Agway Petroleum Corp. v. Peck

115 A.D.2d 577, 496 N.Y.S.2d 239, 1985 N.Y. App. Div. LEXIS 54999

This text of 115 A.D.2d 577 (Agway Petroleum Corp. v. Peck) is published on Counsel Stack Legal Research, covering Appellate Division of the Supreme Court of the State of New York primary law. Counsel Stack provides free access to over 12 million legal documents including statutes, case law, regulations, and constitutions.

Bluebook
Agway Petroleum Corp. v. Peck, 115 A.D.2d 577, 496 N.Y.S.2d 239, 1985 N.Y. App. Div. LEXIS 54999 (N.Y. Ct. App. 1985).

Opinion

In an action to recover on a personal guarantee, plaintiff appeals from so much of an order of the Supreme Court, Westchester County (Benson, J.), dated June 4, 1985, as, upon defendants’ motion, vacated defendants’ default in pleading and directed plaintiffs attorney to accept service of an amended verified answer.

Order reversed insofar as appealed from, on the law, with costs, defendants’ motion denied in its entirety, the default [578]*578judgment, which awarded plaintiff the sum of $265,458.64, reinstated, and the amended verified answer stricken.

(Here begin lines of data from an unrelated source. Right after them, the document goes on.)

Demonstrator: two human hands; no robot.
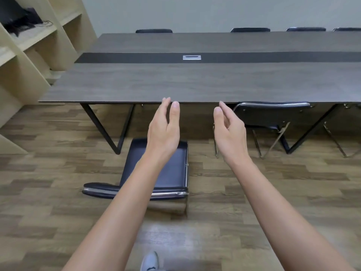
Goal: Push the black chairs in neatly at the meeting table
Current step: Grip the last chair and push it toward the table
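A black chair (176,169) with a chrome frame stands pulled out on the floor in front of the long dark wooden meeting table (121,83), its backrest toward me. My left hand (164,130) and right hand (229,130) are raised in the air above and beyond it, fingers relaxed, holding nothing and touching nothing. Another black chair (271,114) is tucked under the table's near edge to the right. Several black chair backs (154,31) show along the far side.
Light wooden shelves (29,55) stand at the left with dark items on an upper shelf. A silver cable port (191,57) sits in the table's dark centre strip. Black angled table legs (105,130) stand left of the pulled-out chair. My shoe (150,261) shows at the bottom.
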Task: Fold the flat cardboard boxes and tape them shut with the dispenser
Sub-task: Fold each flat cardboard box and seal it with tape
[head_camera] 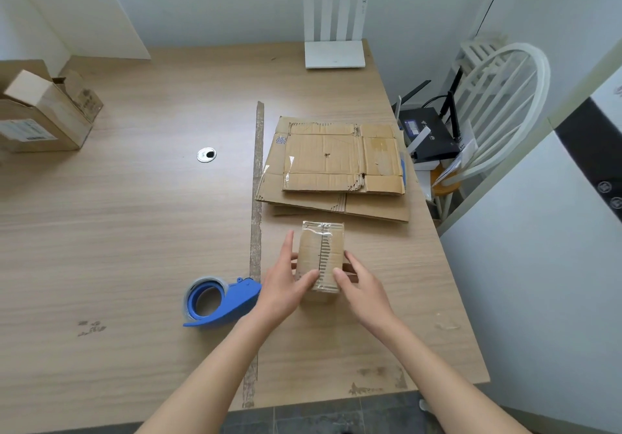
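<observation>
Fingers [304, 282] of both hands gripped a small taped box [321, 255] on the surface [134, 231]; blue dispenser [220, 300] lay just left, flat boxes [336, 164] beyond.

Label print on the open box [40, 113] (cut by the left edge) is unreadable.

Both bare forearms reach forward, left hand [284, 282] and right hand [361, 287] cupped inward facing each other, fingers spread, thumbs up top.
</observation>
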Action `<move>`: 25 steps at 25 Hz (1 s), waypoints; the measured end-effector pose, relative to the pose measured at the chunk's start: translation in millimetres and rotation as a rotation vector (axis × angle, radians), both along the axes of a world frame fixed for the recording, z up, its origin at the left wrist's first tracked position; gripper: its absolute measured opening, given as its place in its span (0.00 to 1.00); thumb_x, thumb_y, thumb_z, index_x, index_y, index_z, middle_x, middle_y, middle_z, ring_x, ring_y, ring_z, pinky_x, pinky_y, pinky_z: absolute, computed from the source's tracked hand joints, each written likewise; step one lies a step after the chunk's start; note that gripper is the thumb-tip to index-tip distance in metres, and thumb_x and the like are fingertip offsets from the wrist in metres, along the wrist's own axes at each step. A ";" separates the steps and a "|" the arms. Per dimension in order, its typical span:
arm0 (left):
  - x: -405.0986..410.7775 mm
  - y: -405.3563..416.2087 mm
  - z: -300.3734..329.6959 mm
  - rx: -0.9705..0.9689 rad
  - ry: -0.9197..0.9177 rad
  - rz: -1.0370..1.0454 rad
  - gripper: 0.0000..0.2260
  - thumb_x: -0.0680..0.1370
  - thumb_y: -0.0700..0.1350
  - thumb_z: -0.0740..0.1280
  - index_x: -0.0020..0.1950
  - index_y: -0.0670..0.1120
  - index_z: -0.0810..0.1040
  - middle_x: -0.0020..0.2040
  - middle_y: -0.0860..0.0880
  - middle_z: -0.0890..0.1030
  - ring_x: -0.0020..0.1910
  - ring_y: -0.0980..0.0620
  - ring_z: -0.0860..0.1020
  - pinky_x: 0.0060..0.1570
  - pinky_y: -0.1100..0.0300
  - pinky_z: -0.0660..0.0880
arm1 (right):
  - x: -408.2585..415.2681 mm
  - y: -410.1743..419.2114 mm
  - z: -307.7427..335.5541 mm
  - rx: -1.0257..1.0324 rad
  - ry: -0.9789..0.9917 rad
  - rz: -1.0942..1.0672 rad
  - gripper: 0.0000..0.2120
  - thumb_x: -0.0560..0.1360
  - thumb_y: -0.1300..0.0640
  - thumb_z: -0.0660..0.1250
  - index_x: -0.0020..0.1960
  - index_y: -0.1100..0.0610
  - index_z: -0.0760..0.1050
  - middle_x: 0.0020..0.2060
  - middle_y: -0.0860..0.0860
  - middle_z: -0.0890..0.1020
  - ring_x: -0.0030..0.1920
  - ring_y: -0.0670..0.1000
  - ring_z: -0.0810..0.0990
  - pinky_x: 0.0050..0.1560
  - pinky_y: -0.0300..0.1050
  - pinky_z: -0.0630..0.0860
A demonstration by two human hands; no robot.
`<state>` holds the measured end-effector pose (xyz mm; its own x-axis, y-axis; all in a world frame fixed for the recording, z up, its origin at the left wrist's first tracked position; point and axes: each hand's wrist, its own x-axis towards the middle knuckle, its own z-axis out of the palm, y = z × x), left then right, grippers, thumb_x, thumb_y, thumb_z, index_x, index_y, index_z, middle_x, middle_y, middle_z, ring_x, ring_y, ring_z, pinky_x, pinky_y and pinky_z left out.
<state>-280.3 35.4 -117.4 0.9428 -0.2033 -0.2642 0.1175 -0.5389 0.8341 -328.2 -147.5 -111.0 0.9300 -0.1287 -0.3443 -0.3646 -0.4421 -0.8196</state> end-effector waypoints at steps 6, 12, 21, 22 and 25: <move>21.5 -11.1 87.9 -0.251 0.043 0.102 0.33 0.67 0.48 0.68 0.73 0.58 0.71 0.60 0.55 0.68 0.63 0.60 0.72 0.61 0.59 0.75 | 30.3 -8.1 80.8 0.439 0.046 -0.064 0.34 0.73 0.44 0.76 0.74 0.43 0.65 0.61 0.49 0.81 0.56 0.47 0.84 0.58 0.47 0.81; 27.2 -9.0 196.4 -0.353 -0.131 0.297 0.08 0.80 0.51 0.70 0.56 0.51 0.79 0.61 0.51 0.73 0.63 0.55 0.75 0.53 0.65 0.72 | 52.4 -5.0 195.1 0.401 -0.105 -0.125 0.31 0.73 0.40 0.72 0.68 0.50 0.63 0.59 0.49 0.78 0.54 0.42 0.79 0.50 0.36 0.76; 13.6 57.2 334.3 -0.317 -0.187 0.213 0.34 0.65 0.46 0.84 0.61 0.63 0.68 0.58 0.50 0.79 0.56 0.57 0.80 0.42 0.67 0.78 | 58.3 3.1 336.1 0.107 -0.379 0.373 0.40 0.78 0.55 0.72 0.74 0.24 0.53 0.66 0.42 0.73 0.69 0.48 0.73 0.69 0.47 0.73; 11.9 66.4 341.9 -0.305 -0.230 0.251 0.36 0.64 0.47 0.84 0.63 0.61 0.68 0.59 0.51 0.78 0.57 0.54 0.79 0.44 0.65 0.79 | 60.6 11.2 348.5 0.043 -0.397 0.403 0.40 0.77 0.51 0.73 0.76 0.26 0.52 0.63 0.38 0.73 0.69 0.46 0.73 0.69 0.47 0.73; 6.0 96.2 358.6 -0.239 -0.316 0.331 0.38 0.64 0.47 0.84 0.65 0.57 0.65 0.57 0.54 0.78 0.58 0.53 0.79 0.44 0.64 0.80 | 68.3 49.9 370.6 -0.120 -0.458 0.444 0.50 0.65 0.34 0.76 0.79 0.42 0.55 0.60 0.38 0.75 0.63 0.45 0.75 0.65 0.50 0.76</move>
<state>-274.4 131.6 241.2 0.9931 0.1000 0.0614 -0.0281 -0.3051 0.9519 -259.9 -97.7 259.7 0.9528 0.2890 0.0930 0.2490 -0.5685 -0.7841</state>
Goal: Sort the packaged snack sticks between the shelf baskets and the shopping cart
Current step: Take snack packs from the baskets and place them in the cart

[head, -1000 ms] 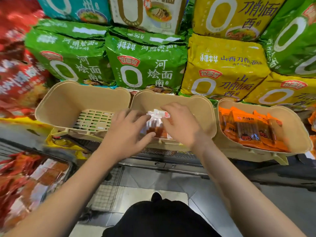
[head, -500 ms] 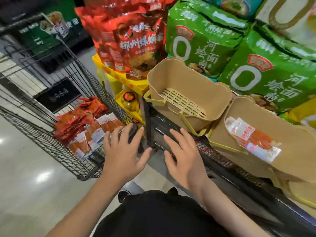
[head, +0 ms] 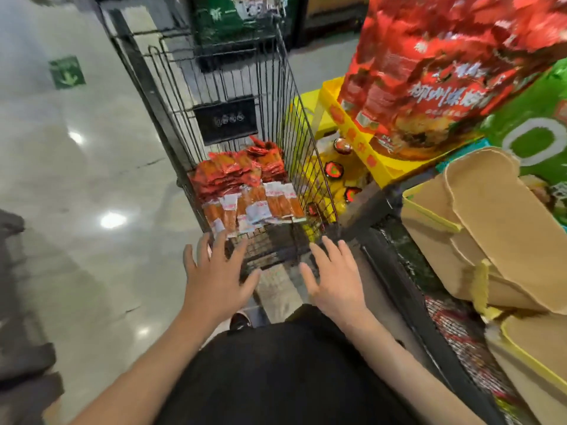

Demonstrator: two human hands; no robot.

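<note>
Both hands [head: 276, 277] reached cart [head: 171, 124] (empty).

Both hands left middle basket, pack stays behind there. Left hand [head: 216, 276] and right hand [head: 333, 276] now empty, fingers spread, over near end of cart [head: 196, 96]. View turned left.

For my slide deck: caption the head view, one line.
Both open hands, left hand and right hand, reach toward the shopping cart holding packaged snack sticks, beside tan shelf baskets.

Black wire cart [head: 171, 96] holds red packets [head: 236, 171] (some clear with orange sticks [head: 254, 204]); tan baskets [head: 491, 234], yellow-trimmed.
</note>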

While CPLR 2005 now allows delay or default due to law office failure to be excused, it does not alter the requirement that in order to prevail on an application to vacate a default judgment, the defaulting party must show a meritorious defense (see, Yeshiva Beth Yehuda V’Chaim D'Betlan v Town of Shandaken, 100 AD2d 641, 642; see also, Kel Mgt. Corp. v Rogers & Wells, 64 NY2d 904, 905; Raphael v Cohen, 62 NY2d 700, 701; Stolowitz v Mount Sinai Hosp., 60 NY2d 685, 686; Amodeo v Radler, 59 NY2d 1001, 1002, which pertains to a plaintiff’s default). In the instant case, no affidavit of merit from an individual with personal knowledge of the facts has been submitted in support of defendants’ motion. Moreover, in the course of their "continuing unlimited personal guarantee of payment”, defendants explicitly waived "all claims of any nature whatsoever, whether by way of defense, setoff, counterclaim, or otherwise” which the corporation whose debt they had guaranteed then had or might thereafter acquire against plaintiff. Under these circumstances (see, Citibank v Plapinger, 66 NY2d 90), Special Term erred as' a matter of law in vacating defendants’ default. Brown, J. P., Rubin, Lawrence and Hooper, JJ., concur.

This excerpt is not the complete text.